▸ WHAT YOU ARE ASKED TO DO:
Output all of the material exactly; leave out no line.

▸ SOURCE MATERIAL:

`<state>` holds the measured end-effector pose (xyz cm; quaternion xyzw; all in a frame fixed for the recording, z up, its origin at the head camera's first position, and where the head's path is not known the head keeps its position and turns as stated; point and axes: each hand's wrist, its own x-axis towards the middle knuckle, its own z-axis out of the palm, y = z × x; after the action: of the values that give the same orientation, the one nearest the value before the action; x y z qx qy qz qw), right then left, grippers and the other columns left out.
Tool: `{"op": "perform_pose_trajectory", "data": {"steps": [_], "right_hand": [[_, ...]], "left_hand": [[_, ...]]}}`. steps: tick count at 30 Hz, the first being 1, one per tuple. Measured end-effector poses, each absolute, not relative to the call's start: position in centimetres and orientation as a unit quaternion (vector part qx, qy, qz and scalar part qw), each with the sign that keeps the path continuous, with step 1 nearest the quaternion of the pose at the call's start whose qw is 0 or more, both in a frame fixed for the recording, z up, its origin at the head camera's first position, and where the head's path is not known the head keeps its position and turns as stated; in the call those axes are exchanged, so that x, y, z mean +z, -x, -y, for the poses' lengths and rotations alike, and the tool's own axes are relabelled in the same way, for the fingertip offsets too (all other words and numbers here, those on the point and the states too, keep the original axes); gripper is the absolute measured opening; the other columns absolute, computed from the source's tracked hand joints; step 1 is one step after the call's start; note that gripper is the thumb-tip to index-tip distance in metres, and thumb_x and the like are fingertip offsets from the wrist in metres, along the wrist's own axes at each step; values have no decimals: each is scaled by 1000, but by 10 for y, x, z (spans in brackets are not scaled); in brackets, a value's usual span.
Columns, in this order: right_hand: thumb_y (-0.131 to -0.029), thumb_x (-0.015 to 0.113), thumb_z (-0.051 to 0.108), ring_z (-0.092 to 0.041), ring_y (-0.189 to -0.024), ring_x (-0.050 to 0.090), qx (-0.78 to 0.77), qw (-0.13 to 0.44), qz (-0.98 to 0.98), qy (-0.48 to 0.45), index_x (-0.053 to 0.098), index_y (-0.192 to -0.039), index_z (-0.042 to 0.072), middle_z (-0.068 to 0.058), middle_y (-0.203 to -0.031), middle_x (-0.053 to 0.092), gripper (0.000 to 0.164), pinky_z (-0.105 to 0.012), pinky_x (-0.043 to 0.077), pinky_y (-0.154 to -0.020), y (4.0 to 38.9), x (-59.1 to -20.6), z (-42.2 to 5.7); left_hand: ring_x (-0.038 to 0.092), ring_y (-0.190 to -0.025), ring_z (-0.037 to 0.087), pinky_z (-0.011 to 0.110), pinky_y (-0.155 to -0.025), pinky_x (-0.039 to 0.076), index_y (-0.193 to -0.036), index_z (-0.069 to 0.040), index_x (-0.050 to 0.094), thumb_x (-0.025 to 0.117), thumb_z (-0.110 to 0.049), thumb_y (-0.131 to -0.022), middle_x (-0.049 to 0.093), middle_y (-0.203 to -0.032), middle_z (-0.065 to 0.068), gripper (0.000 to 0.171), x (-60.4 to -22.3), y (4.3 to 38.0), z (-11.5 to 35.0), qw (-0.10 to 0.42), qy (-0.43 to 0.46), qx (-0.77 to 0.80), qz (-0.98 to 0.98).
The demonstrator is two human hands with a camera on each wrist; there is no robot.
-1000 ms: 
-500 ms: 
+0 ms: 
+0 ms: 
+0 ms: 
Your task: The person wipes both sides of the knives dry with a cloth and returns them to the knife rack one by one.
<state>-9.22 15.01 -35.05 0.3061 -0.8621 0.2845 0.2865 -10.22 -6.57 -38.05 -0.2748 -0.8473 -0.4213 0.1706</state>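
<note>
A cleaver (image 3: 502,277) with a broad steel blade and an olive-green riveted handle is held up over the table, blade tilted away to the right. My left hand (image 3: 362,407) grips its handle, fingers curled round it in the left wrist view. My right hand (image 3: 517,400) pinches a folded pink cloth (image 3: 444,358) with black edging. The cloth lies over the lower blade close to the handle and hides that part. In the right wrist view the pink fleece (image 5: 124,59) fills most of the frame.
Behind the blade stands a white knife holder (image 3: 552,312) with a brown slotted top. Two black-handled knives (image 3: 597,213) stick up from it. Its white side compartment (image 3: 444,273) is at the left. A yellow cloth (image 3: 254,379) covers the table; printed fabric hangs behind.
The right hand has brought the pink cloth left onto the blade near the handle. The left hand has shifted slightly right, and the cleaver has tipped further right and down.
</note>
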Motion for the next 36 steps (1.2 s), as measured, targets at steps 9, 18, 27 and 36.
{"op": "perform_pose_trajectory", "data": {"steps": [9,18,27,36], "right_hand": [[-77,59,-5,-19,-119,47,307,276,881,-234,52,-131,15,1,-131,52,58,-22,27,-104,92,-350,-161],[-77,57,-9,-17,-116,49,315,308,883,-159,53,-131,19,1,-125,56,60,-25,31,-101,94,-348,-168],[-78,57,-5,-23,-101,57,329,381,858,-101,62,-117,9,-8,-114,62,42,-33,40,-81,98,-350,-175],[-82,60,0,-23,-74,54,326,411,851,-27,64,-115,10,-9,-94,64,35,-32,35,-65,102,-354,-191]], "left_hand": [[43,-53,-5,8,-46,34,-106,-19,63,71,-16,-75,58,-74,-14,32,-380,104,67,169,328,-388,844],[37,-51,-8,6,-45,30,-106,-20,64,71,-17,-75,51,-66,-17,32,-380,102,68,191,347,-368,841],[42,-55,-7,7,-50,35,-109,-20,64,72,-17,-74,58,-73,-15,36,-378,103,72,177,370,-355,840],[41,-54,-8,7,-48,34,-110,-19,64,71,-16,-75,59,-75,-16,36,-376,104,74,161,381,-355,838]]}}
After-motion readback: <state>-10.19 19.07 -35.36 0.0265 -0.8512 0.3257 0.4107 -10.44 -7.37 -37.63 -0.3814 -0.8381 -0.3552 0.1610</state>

▸ RESPONSE TO THIS EXERCISE:
`<state>` holds the measured end-effector pose (xyz cm; quaternion xyzw; all in a frame fixed for the recording, z up, its origin at the head camera's first position, and where the head's path is not known the head keeps its position and turns as stated; point and axes: each hand's wrist, its own x-axis towards the middle knuckle, its own z-axis out of the palm, y = z × x; after the action: of the values that give the same orientation, the one nearest the value before the action; x y z qx qy qz qw), right then left, grippers and the other columns left out.
Tool: `{"op": "perform_pose_trajectory", "data": {"steps": [_], "right_hand": [[_, ...]], "left_hand": [[_, ...]]}}`. steps: tick count at 30 Hz, the first being 1, one per tuple. Measured end-effector poses, each absolute, not relative to the call's start: position in centimetres and orientation as a unit quaternion (vector part qx, qy, qz and scalar part qw), each with the sign that keeps the path continuous, with step 1 nearest the quaternion of the pose at the call's start whose qw is 0 or more, both in a frame fixed for the recording, z up, its origin at the head camera's first position, and where the head's path is not known the head keeps its position and turns as stated; in the call those axes are exchanged, so that x, y, z mean +z, -x, -y, for the poses' lengths and rotations alike, and the tool's own axes are relabelled in the same way, for the fingertip offsets too (all other words and numbers here, those on the point and the states too, keep the original axes); gripper is the absolute measured opening; the other columns absolute, computed from the source's tracked hand joints; step 1 is one step after the call's start; note that gripper is the thumb-tip to index-tip distance in metres, and thumb_x and the like are fingertip offsets from the wrist in metres, along the wrist's own axes at each step; values have no decimals: each is scaled by 1000, but by 10 for y, x, z (spans in brackets are not scaled); in brackets, a value's usual span.
Columns, in this order: right_hand: thumb_y (-0.131 to -0.029), thumb_x (-0.015 to 0.113), thumb_z (-0.051 to 0.108), ring_z (-0.092 to 0.041), ring_y (-0.189 to -0.024), ring_x (-0.050 to 0.090), qx (-0.78 to 0.77), qw (-0.13 to 0.44), qz (-0.98 to 0.98), qy (-0.48 to 0.45), index_x (-0.053 to 0.098), index_y (-0.192 to -0.039), index_z (-0.042 to 0.072), middle_z (-0.068 to 0.058), middle_y (-0.203 to -0.031), middle_x (-0.053 to 0.092), gripper (0.000 to 0.164), pinky_z (-0.105 to 0.012), pinky_x (-0.043 to 0.077), pinky_y (-0.154 to -0.020), y (4.0 to 38.9), x (-59.1 to -20.6), z (-42.2 to 5.7); left_hand: ring_x (-0.038 to 0.092), ring_y (-0.190 to -0.025), ring_z (-0.037 to 0.087), pinky_z (-0.011 to 0.110), pinky_y (-0.155 to -0.025), pinky_x (-0.039 to 0.076), index_y (-0.193 to -0.036), index_z (-0.069 to 0.040), index_x (-0.050 to 0.094), thumb_x (-0.025 to 0.117), thumb_z (-0.110 to 0.049), thumb_y (-0.131 to -0.022), middle_x (-0.049 to 0.093), middle_y (-0.203 to -0.032), middle_z (-0.065 to 0.068), gripper (0.000 to 0.171), x (-60.4 to -22.3), y (4.3 to 38.0), z (-11.5 to 35.0), qw (-0.10 to 0.42), qy (-0.43 to 0.46), qx (-0.77 to 0.80), qz (-0.98 to 0.98).
The demonstrator is two human hands with a camera on each wrist; there is no robot.
-1000 ms: 
-500 ms: 
+0 ms: 
+0 ms: 
+0 ms: 
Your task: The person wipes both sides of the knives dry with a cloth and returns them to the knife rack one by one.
<state>-9.22 15.01 -35.05 0.3061 -0.8621 0.2845 0.2865 -10.22 -6.57 -38.05 -0.2748 -0.8473 -0.4213 0.1706</state>
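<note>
A cleaver (image 3: 502,277) with a broad steel blade and an olive-green riveted handle is held up over the table, blade tilted away to the right. My left hand (image 3: 362,407) grips its handle, fingers curled round it in the left wrist view. My right hand (image 3: 517,400) pinches a folded pink cloth (image 3: 444,358) with black edging. The cloth lies over the lower blade close to the handle and hides that part. In the right wrist view the pink fleece (image 5: 124,59) fills most of the frame.
Behind the blade stands a white knife holder (image 3: 552,312) with a brown slotted top. Two black-handled knives (image 3: 597,213) stick up from it. Its white side compartment (image 3: 444,273) is at the left. A yellow cloth (image 3: 254,379) covers the table; printed fabric hangs behind.
The right hand has brought the pink cloth left onto the blade near the handle. The left hand has shifted slightly right, and the cleaver has tipped further right and down.
</note>
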Motion for the next 36 steps (1.2 s), as measured, targets at steps 9, 18, 27 and 36.
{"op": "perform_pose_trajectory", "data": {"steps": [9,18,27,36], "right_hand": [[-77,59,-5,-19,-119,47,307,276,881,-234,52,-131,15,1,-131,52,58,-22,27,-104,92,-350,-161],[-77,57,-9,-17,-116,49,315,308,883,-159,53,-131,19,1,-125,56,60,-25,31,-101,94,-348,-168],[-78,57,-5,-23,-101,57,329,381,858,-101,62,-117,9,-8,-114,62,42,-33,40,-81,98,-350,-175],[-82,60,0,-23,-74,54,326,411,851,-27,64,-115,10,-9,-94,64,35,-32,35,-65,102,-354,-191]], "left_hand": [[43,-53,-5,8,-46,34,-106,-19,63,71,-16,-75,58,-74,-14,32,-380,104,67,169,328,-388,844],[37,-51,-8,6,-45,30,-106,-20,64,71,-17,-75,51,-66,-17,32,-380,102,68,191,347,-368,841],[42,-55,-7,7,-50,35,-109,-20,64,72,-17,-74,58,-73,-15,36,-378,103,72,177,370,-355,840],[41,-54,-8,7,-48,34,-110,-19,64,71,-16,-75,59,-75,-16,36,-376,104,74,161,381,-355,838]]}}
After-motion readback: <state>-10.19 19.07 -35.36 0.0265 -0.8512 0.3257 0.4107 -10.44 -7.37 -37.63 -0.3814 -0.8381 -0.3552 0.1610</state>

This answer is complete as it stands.